REQUIRED WORK: Everything in the data should be repeated exactly, save for the images.

GIVEN MATERIAL:
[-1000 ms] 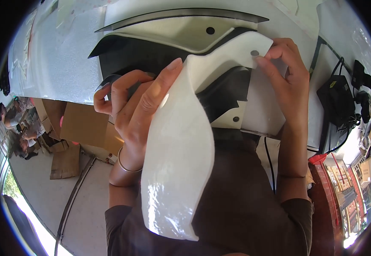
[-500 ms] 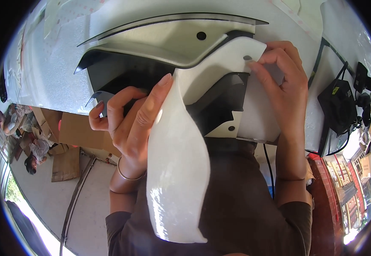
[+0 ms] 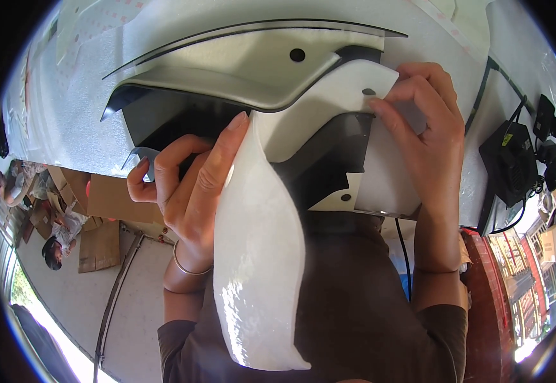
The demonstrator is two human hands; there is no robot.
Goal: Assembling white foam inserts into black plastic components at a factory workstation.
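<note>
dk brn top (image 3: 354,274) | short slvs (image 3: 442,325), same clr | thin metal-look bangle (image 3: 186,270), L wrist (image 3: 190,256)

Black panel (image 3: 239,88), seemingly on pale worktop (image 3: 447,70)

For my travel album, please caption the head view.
Right grip pinches the corner of a curved white sheet, left grip touches its edge, dark pieces close by.

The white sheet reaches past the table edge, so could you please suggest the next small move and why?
I would probably ease the white sheet up toward the table with the left hand, which touches its side: the wide part extends past the near edge, while the right hand pinches the other end beside its dark spot.
</note>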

RESULT OF THE TASK:
[-1000 ms] 
[-500 ms] 
[+0 ms] 
The demonstrator is two human hands; there is no robot.
Goal: Assembling white foam inserts into black plastic components at a factory workstation.
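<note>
dk brn top (image 3: 354,274) | short slvs (image 3: 442,325), same clr | thin metal-look bangle (image 3: 186,270), L wrist (image 3: 190,256)

Black panel (image 3: 239,88), seemingly on pale worktop (image 3: 447,70)

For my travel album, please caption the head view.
Right grip pinches the corner of a curved white sheet, left grip touches its edge, dark pieces close by.

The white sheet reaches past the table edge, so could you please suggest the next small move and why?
I would probably ease the white sheet up toward the table with the left hand, which touches its side: the wide part extends past the near edge, while the right hand pinches the other end beside its dark spot.
</note>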

That finishes the answer to the exercise.